INSTRUCTIONS FOR THE TASK:
Where the string "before" occurs in a line of the entries below, copy that line.

== GIVEN RECORDS

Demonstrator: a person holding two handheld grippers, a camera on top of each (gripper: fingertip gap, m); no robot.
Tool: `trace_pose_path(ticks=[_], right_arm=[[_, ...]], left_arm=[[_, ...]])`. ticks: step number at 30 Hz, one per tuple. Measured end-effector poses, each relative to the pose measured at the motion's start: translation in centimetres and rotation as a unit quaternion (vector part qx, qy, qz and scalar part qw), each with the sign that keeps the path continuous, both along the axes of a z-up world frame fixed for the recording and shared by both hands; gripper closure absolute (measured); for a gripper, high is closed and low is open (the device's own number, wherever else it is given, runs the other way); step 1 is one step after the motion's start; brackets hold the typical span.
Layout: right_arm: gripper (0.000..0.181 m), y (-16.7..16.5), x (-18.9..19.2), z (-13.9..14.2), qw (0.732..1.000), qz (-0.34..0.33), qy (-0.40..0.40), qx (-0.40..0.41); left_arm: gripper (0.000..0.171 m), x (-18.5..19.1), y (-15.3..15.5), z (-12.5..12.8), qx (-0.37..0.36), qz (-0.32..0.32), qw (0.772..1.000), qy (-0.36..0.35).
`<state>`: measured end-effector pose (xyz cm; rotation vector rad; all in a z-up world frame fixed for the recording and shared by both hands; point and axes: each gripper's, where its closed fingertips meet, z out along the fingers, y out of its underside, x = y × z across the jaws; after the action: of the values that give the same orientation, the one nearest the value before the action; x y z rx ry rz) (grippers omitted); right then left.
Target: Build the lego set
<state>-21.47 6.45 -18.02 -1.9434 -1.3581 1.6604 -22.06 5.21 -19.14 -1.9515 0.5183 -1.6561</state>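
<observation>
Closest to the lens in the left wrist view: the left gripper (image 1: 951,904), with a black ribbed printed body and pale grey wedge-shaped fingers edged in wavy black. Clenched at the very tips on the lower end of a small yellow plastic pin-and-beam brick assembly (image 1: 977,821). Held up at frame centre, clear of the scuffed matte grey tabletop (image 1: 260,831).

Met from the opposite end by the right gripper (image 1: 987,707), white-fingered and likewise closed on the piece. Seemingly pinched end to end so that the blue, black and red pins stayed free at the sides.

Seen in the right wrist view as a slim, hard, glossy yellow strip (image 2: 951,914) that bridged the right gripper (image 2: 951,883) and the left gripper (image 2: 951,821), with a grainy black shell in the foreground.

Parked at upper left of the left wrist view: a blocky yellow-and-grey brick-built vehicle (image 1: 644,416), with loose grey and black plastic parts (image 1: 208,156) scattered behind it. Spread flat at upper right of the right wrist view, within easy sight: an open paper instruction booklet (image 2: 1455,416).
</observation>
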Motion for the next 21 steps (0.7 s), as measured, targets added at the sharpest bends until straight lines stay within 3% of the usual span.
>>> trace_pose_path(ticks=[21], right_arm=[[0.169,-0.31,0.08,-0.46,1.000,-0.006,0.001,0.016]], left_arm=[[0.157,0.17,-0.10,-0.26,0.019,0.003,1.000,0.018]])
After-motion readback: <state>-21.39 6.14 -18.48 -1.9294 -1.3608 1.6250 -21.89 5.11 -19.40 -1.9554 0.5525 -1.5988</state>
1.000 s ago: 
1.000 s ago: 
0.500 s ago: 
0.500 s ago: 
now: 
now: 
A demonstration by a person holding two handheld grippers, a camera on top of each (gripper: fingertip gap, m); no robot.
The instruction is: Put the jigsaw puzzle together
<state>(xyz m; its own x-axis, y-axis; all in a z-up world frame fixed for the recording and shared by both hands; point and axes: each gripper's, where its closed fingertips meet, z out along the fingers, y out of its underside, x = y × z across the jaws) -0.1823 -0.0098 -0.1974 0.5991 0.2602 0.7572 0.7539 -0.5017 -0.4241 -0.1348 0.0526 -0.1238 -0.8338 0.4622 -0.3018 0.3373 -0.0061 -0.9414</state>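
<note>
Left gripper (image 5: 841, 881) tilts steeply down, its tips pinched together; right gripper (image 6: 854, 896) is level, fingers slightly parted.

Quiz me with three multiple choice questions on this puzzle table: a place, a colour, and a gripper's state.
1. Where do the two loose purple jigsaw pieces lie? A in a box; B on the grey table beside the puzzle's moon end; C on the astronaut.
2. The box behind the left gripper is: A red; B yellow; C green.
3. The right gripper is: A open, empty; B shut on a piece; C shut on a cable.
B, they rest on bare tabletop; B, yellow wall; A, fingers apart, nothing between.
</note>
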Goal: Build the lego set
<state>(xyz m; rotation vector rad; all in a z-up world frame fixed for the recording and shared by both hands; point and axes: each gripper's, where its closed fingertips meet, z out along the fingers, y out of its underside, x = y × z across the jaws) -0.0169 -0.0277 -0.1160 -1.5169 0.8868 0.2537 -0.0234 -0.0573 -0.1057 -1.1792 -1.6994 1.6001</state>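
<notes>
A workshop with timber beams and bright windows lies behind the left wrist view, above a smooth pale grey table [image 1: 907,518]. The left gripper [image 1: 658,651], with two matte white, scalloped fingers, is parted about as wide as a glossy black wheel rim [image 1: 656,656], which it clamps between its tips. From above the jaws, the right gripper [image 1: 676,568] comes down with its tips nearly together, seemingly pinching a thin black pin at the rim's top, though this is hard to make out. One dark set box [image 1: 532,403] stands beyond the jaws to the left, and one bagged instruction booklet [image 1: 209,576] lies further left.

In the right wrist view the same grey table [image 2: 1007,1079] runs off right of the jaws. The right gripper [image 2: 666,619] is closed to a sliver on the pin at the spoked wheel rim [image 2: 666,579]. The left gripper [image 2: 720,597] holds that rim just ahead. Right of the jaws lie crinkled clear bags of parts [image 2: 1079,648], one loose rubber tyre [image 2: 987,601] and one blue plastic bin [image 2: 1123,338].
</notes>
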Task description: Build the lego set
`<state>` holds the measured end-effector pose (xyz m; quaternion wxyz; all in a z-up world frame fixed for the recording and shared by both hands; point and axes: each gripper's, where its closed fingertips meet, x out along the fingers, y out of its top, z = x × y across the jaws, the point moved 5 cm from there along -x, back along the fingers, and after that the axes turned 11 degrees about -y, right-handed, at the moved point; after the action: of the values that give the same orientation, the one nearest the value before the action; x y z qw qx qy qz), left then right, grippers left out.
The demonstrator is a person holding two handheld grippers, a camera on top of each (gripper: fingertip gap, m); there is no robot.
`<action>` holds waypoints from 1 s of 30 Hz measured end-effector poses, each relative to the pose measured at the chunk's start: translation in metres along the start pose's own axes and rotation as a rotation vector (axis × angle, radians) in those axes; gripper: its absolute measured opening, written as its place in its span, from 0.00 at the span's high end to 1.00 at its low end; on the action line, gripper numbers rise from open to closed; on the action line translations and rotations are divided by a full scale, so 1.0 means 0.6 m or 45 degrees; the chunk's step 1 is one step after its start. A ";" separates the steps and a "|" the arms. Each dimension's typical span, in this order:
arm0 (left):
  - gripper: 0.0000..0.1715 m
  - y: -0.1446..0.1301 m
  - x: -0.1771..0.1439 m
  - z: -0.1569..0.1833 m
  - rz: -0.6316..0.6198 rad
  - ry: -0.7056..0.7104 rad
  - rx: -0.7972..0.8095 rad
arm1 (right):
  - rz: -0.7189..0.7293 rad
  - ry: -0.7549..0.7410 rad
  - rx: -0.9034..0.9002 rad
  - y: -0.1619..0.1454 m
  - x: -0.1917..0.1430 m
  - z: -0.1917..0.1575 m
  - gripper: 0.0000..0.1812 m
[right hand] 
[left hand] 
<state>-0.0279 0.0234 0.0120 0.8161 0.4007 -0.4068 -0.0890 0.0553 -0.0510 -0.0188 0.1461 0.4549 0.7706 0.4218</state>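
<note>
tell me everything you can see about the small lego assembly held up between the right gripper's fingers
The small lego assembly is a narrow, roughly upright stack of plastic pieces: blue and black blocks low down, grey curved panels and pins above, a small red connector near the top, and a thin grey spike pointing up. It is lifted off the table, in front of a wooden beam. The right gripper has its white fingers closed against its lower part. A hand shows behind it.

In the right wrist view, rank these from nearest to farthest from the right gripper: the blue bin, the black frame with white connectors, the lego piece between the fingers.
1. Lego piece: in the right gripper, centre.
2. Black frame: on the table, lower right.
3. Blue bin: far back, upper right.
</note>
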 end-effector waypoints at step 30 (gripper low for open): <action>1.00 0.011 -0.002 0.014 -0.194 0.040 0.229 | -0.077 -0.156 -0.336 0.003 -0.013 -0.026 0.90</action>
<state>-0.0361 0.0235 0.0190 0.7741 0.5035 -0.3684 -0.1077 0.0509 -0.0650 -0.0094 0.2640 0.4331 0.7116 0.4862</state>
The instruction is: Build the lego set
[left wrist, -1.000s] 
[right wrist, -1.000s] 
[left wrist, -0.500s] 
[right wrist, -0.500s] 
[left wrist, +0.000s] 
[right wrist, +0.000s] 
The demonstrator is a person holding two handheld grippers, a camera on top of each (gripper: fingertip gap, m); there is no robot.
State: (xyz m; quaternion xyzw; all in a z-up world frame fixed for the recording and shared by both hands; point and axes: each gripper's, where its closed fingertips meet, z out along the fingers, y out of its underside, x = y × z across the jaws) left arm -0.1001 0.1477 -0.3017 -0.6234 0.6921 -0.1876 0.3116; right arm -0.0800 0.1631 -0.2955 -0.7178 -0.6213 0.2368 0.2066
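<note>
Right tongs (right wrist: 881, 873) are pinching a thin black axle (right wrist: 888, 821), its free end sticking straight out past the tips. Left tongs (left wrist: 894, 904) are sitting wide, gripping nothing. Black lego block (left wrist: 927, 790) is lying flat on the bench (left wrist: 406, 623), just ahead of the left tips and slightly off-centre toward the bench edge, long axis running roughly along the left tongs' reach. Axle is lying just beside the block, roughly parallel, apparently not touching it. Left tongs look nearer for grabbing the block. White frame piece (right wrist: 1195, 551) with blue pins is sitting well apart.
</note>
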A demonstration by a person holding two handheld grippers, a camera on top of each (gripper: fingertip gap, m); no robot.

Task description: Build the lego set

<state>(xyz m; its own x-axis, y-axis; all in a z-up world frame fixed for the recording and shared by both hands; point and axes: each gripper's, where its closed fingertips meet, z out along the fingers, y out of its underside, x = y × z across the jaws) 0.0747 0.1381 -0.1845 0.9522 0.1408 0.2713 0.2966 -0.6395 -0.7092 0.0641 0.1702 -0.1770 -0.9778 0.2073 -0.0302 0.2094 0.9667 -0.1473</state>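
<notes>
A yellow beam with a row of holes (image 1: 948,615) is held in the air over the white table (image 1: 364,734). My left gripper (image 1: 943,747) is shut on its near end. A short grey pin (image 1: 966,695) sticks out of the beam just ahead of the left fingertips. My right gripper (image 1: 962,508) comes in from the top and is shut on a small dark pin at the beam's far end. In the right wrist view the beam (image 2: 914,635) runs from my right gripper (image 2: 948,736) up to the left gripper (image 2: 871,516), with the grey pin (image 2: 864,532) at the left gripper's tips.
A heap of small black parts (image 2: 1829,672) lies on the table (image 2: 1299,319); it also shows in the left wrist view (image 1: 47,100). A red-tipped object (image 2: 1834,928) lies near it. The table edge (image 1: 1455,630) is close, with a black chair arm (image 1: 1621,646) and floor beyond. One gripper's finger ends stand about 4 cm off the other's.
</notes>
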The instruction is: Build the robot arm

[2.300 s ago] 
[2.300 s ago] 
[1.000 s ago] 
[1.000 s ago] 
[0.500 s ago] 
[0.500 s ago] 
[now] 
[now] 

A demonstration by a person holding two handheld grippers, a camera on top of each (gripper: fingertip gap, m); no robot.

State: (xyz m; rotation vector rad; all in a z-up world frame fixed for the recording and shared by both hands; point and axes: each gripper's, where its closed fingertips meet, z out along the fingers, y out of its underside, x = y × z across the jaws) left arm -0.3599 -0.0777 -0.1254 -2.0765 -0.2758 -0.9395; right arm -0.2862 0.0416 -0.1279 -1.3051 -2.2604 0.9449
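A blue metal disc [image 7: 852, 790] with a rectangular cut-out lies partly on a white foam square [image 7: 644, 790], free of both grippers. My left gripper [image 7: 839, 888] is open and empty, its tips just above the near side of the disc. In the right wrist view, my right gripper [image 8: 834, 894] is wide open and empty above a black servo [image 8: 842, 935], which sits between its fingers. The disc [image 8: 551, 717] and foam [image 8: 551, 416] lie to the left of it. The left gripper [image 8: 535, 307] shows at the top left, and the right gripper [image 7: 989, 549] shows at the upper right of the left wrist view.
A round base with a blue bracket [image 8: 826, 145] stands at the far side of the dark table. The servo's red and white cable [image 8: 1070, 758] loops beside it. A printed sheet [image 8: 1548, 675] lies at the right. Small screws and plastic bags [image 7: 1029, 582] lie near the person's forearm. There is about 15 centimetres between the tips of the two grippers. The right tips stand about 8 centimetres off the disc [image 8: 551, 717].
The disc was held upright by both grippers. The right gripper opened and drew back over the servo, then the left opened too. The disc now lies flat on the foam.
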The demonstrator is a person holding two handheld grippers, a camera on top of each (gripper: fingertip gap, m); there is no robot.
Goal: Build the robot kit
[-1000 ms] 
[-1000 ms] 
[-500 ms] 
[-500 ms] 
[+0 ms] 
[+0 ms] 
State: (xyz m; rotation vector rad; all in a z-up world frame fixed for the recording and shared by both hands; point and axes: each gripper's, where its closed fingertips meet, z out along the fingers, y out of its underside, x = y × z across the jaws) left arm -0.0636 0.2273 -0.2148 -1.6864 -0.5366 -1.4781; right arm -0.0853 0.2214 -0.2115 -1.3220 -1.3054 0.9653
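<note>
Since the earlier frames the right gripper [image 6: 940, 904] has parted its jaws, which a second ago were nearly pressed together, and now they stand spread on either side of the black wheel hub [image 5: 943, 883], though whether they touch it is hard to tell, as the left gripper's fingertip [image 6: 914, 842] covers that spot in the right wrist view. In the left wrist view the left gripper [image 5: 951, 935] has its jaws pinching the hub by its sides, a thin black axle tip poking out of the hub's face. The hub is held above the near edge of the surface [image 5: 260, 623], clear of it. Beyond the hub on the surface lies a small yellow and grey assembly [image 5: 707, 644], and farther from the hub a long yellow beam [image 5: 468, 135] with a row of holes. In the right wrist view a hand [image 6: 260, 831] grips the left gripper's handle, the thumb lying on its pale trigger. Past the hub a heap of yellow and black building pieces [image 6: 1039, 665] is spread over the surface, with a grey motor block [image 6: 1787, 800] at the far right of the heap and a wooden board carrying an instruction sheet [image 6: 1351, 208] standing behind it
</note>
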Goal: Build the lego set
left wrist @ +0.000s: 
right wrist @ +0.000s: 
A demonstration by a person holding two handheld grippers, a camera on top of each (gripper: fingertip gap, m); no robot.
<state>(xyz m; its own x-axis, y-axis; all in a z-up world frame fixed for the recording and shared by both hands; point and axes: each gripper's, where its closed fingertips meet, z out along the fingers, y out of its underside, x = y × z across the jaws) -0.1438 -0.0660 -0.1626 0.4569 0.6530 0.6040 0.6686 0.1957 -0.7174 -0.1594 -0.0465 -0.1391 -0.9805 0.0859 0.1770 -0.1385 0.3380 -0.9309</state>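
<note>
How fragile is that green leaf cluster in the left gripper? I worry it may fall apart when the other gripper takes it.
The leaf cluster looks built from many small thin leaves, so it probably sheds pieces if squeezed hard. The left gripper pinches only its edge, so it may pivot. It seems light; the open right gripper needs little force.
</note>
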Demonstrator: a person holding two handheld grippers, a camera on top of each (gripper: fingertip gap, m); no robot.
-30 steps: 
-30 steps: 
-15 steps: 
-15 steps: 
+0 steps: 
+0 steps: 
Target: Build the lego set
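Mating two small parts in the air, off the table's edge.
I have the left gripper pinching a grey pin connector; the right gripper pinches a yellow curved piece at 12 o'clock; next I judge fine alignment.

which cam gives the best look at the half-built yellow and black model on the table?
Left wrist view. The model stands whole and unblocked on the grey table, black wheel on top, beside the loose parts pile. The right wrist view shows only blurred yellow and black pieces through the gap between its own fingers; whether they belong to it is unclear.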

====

ANSWER SPACE:
`<state>`: measured end-effector pose (xyz cm; rotation vector rad; all in a z-up world frame fixed for the recording and shared by both hands; point and axes: each gripper's, where its closed fingertips meet, z out along the fingers, y out of its underside, x = y × z across the jaws; after the action: of the values that give the same orientation, the one nearest the value before the action; x y z rx ry rz) (grippers omitted); right then left.
`<state>` holds the measured end-effector pose (xyz m; quaternion wxyz; all in a z-up world frame fixed for the recording and shared by both hands; point and axes: each gripper's, where its closed fingertips meet, x out along the fingers, y out of its top, z = x × y across the jaws, the point moved 5 cm from there along -x, back along the fingers, and after that the axes turned 11 degrees about -y, right-handed, at the moved point; after the action: of the values that give the same orientation, the one nearest the value before the action; x y z qw qx qy qz), left then right, grippers left out.

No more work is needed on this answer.